Problem to solve:
Identify each line below that contains the word "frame", and copy it out.

Data block:
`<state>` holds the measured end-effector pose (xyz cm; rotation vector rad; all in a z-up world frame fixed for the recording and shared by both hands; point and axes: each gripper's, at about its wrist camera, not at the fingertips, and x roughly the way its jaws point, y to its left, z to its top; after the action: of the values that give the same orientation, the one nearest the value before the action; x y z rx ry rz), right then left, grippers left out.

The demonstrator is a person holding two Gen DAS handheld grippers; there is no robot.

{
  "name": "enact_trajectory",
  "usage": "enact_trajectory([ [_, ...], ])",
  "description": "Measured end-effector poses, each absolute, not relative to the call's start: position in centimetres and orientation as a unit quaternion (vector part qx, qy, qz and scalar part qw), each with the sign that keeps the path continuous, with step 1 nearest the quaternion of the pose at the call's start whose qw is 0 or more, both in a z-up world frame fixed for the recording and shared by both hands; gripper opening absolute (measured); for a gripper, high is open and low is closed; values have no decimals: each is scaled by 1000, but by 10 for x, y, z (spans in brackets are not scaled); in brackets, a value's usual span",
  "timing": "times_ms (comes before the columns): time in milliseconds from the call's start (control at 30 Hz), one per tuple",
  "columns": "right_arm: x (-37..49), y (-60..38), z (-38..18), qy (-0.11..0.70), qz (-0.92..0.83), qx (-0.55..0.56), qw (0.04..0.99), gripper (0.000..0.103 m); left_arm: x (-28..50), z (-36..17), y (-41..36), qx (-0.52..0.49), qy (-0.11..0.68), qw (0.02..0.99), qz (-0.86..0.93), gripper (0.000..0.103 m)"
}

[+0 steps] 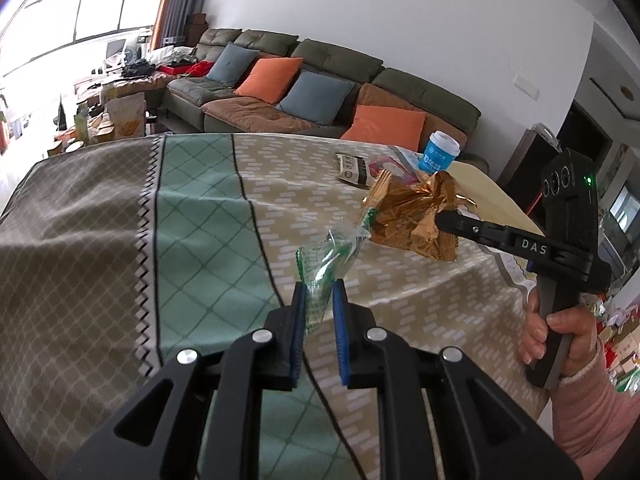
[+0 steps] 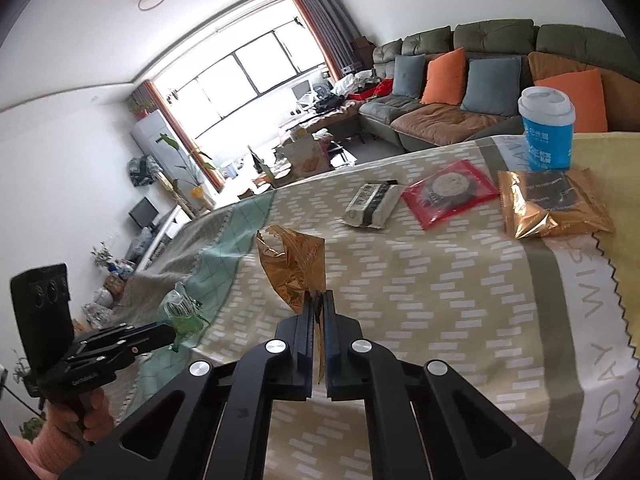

Solution to this task:
`<state>` holds the measured end-effector pose (xyz cm; rotation vector rad; all in a z-up world frame fixed for the recording and shared by both hands; point and axes: each gripper's, at about its wrist camera, not at the fingertips, and x roughly the way its jaws point, y to its left, z to its top; after the action: of the values that give the same orientation, the one nearest the value before the action; x y z rx ry rz), right then left, grippers left out.
  "description": "Measured end-effector poses, each absolute, not relative to the call's start: position in centimetres and orientation as a unit quaternion (vector part qx, qy, qz and scalar part qw), each with the sign that keeps the path continuous, with step 1 nearest the quaternion of the pose at the call's start whose qw is 0 or more, both in a z-up world frame fixed for the recording and shared by both hands; gripper opening absolute (measured); for a gripper, high is open and low is closed; values have no decimals: each is scaled by 1000, but by 10 for x, y, z (spans in brackets are not scaled); in brackets, a value's usual span",

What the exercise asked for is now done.